### Exercise
Only the lines below starting at the one that contains "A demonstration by" and ending at the one that contains "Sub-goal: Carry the" are to be reproduced, exactly and with both ends kept.

### Data extract

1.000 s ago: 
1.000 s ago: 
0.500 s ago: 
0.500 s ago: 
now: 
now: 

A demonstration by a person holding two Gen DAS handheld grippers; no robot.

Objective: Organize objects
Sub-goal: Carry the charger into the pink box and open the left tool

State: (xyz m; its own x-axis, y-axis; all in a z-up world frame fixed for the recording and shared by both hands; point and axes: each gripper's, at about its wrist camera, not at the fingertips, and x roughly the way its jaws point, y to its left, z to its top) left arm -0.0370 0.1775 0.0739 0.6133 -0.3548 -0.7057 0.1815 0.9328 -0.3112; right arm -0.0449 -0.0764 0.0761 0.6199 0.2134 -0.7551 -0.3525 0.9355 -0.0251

### Expected answer
A demonstration by a person holding two Gen DAS handheld grippers; no robot.

Objective: Organize objects
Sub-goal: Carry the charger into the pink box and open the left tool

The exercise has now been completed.